Ask HN: What are the ‘restaurant’ or ‘coffee shop’ of online business? - wgx
IRL a coffee shop is a pretty simple, basic business that anyone can start. You need to rent a place, buy equipment and supplies, hire staff. Then, in theory, it “just works”. 
What are the parallel businesses in online&#x2F;tech? You don’t need to develop self-driving AI or a teleporter, it “just works” - and there’s still a space for you against big incumbents (Starbucks). Is this even possible anymore?
======
aurizon
What is not mentioned in that perrygroup article is the presence of the
landlord. The stories of these long running family restaurants with good food
etc are OWNED by the family. Sooner or later almost all properties fall into
the hand of landlords whose function is rent maximization. No long lasting
family restaurants here - landlords ramp up the rent until they break. This
leads to high intensity food-fraud businesses like St _rbucks. I say food
fraud when costco sells a can of cok for 22 cents with the can, how much does
the same coke in a plastic cup cost at a food fraud? $1.50-$2.50. The rise of
these specialty food frauds who buy all their stuff at the deepest wholesale
discount and sell at stratospheric prices and cross subsidize new locations in
paramount locations by other store profits.
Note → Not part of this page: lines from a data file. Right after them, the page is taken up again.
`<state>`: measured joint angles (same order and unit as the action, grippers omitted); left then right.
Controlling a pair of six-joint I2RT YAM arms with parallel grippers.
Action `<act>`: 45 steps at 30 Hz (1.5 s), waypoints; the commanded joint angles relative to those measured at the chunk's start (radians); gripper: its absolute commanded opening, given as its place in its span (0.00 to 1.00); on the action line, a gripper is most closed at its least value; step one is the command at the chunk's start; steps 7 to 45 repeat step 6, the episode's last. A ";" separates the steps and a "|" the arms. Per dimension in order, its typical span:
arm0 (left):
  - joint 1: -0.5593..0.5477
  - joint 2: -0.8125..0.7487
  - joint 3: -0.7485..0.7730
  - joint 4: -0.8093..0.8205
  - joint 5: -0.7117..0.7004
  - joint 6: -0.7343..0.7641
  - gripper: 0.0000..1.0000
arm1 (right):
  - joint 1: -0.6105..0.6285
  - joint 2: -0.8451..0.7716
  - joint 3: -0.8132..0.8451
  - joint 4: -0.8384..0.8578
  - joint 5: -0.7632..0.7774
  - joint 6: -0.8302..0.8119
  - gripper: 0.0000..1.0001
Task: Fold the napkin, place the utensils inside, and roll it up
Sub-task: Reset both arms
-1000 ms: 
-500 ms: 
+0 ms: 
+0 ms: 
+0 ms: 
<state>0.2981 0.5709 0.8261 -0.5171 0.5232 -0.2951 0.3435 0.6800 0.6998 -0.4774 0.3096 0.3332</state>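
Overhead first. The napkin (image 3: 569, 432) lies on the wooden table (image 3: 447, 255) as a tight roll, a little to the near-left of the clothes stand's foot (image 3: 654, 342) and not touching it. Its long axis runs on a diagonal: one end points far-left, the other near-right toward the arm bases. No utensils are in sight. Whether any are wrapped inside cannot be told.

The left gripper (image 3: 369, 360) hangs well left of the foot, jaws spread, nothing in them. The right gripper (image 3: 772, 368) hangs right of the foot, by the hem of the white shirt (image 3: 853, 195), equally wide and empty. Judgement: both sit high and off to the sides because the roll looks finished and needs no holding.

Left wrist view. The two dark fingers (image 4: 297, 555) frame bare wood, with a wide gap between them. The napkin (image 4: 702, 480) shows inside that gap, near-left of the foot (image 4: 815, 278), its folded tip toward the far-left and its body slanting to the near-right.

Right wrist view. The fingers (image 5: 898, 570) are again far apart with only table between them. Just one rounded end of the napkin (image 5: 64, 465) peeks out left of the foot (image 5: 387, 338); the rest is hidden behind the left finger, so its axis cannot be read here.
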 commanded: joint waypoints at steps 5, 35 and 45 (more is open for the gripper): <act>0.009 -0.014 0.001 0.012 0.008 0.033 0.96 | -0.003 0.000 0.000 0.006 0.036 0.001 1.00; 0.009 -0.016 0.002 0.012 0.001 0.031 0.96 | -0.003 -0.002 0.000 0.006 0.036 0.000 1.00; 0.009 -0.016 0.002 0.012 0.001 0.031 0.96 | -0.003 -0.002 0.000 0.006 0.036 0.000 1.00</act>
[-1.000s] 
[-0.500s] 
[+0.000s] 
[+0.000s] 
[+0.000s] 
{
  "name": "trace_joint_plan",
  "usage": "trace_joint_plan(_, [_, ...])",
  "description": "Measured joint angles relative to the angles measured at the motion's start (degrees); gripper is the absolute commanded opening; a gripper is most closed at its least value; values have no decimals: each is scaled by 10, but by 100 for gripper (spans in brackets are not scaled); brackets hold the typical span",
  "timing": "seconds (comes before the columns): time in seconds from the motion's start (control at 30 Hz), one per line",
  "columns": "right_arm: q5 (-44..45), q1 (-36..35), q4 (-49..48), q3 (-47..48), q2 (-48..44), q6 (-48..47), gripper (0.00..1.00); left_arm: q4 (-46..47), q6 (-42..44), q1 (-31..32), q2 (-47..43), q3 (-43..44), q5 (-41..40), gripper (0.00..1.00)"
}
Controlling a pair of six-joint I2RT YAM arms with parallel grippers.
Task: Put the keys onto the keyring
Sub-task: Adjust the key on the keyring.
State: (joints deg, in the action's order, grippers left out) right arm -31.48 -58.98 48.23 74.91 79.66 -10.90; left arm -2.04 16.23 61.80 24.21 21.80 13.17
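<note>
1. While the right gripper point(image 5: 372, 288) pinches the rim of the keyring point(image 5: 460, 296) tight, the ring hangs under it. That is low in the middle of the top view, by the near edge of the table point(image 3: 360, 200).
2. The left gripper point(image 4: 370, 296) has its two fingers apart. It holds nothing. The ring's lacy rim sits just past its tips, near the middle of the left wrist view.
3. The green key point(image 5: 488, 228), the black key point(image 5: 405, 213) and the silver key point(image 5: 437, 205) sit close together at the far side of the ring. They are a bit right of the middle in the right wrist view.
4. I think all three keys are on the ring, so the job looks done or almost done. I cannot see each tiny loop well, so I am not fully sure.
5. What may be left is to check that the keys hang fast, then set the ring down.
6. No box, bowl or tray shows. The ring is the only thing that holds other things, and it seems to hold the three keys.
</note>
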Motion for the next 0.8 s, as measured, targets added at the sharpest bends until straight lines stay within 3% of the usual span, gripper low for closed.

I never buy a thing from St_
rbucks - the scrape of the gouge is too deep to bear...

------
clintonb
You may want to rethink the assumption that coffee shops/restaurants “just
work”. Like tech startups, many restaurants don’t last long. Here’s and older
study on restaurants: [https://www.perrygroup.com/foodservice-expert-overview-
on-ho...](https://www.perrygroup.com/foodservice-expert-overview-on-how-long-
restaurants-last/).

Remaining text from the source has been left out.